> [What is needed]: If a line in the data below contains "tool", copy it.

> [Source data]:

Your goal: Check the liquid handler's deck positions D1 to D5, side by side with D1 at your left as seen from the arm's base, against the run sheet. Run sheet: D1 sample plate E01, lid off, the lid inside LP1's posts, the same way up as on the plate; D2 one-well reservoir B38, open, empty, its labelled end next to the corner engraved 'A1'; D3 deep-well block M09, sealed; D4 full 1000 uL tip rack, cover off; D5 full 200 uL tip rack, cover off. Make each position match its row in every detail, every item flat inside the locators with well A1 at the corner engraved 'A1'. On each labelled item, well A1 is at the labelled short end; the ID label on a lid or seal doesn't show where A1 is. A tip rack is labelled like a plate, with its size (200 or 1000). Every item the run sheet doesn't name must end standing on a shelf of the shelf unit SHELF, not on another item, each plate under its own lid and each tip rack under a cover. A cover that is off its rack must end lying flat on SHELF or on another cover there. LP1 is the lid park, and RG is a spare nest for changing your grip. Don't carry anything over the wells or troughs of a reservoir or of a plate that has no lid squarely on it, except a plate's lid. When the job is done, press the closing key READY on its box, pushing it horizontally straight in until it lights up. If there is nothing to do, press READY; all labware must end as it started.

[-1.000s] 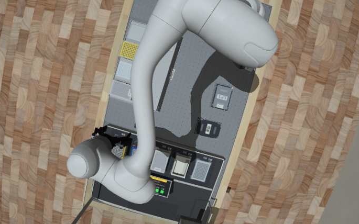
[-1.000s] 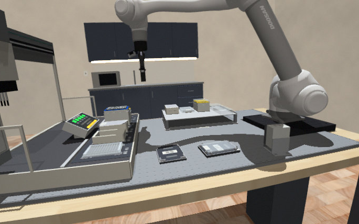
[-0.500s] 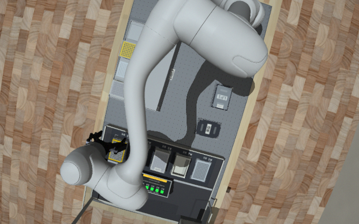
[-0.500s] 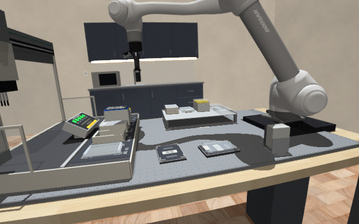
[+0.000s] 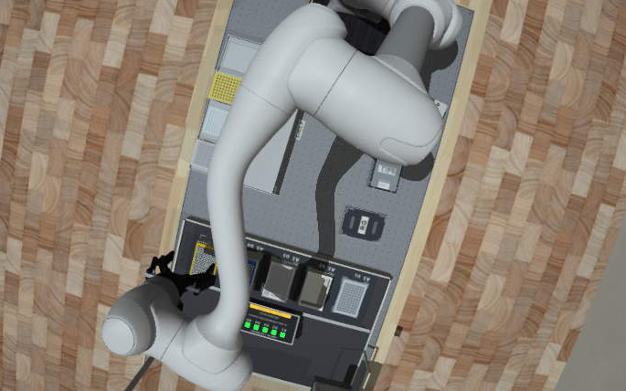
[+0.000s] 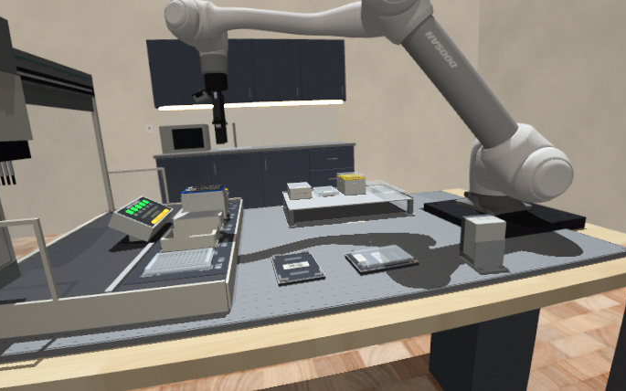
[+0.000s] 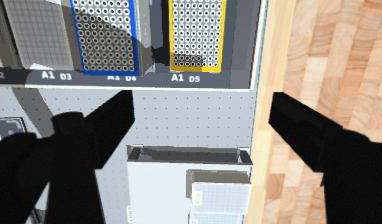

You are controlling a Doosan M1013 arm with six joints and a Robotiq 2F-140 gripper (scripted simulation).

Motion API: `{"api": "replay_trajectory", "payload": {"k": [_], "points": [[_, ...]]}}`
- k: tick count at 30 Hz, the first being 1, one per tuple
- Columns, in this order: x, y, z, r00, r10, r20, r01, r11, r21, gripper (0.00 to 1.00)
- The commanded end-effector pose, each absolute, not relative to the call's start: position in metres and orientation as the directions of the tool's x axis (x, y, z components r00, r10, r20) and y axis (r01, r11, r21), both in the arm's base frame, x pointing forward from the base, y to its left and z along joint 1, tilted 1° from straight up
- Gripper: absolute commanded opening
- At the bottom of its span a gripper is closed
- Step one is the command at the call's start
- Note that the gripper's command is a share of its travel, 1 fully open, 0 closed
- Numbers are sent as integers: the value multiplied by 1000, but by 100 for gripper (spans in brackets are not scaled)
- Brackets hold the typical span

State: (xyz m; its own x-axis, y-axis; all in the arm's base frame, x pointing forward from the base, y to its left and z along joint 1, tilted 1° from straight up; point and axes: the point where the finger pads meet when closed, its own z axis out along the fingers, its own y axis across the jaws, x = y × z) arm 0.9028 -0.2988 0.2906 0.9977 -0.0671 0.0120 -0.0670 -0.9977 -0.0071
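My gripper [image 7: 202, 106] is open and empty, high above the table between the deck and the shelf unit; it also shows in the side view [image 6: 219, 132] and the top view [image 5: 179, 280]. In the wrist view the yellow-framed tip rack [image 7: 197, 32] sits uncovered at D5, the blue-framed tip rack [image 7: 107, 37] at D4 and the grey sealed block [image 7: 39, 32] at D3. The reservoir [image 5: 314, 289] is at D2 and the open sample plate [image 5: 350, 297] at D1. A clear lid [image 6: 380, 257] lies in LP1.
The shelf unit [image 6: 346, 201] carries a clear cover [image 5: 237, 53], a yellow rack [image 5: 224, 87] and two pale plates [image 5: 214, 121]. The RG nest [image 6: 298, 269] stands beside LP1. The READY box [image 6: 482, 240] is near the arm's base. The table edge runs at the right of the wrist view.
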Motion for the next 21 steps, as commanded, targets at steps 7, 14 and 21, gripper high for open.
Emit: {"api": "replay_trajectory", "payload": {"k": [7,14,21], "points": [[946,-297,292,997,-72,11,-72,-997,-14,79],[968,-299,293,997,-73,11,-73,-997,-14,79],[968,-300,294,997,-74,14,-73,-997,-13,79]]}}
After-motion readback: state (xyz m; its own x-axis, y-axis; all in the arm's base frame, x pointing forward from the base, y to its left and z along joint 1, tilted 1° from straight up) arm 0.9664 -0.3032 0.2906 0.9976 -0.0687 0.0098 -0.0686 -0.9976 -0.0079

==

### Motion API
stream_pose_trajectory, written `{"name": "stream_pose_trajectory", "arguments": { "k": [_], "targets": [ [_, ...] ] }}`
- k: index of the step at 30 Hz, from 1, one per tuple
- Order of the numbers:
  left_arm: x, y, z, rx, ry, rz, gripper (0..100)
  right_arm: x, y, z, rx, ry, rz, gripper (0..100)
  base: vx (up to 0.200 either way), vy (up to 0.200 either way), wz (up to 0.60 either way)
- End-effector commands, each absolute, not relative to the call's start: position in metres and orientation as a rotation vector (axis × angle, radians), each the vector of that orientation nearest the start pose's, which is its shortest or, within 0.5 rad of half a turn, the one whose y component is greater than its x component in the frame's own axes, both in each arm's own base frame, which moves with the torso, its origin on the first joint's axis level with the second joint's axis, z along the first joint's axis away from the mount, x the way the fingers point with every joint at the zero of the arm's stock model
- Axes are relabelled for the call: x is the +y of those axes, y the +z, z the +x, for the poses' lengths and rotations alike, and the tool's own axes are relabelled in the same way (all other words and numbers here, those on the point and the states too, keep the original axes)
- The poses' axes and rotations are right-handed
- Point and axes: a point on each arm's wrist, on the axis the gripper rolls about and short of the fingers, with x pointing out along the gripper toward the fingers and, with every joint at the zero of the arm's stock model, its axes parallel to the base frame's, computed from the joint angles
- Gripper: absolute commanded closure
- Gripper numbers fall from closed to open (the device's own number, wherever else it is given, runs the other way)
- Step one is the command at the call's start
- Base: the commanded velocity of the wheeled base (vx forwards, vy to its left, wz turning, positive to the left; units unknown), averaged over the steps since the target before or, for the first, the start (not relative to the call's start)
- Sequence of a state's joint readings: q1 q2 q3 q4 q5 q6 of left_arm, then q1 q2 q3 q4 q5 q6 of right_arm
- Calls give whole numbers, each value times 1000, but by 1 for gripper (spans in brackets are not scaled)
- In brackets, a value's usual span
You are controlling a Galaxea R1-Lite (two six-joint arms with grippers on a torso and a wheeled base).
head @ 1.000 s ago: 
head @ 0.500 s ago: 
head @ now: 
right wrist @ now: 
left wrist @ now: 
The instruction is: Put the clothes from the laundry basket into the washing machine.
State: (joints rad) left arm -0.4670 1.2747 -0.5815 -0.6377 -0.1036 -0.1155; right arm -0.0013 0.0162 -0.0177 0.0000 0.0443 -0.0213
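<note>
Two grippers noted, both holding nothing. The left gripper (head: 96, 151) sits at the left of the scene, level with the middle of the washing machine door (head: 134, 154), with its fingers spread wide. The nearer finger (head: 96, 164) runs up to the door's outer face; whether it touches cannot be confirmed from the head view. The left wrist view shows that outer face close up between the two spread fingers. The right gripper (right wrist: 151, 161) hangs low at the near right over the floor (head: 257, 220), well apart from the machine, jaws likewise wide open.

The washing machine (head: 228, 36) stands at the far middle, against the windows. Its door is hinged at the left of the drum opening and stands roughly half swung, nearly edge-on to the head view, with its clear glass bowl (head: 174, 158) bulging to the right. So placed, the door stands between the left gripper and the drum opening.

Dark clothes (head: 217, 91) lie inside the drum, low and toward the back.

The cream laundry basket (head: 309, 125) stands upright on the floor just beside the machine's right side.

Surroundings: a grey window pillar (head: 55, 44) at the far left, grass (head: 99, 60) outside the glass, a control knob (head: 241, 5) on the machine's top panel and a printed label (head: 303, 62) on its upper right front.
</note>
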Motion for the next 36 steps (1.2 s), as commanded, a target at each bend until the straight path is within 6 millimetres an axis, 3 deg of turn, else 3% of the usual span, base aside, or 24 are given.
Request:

> [Exercise answer]:
- The commanded end-effector pose, each absolute, not relative to the call's start: position in metres and orientation as the directions of the tool's x axis (x, y, z components r00, r10, r20) and y axis (r01, r11, r21), both in the arm's base frame, x pointing forward from the base, y to its left and z along joint 1, tilted 1° from straight up
- Axes are relabelled for the call: x is the +y of those axes, y the +z, z the +x, for the poses' lengths and rotations alike, and the tool's own axes are relabelled in the same way (all other words and numbers here, those on the point and the states too, keep the original axes)

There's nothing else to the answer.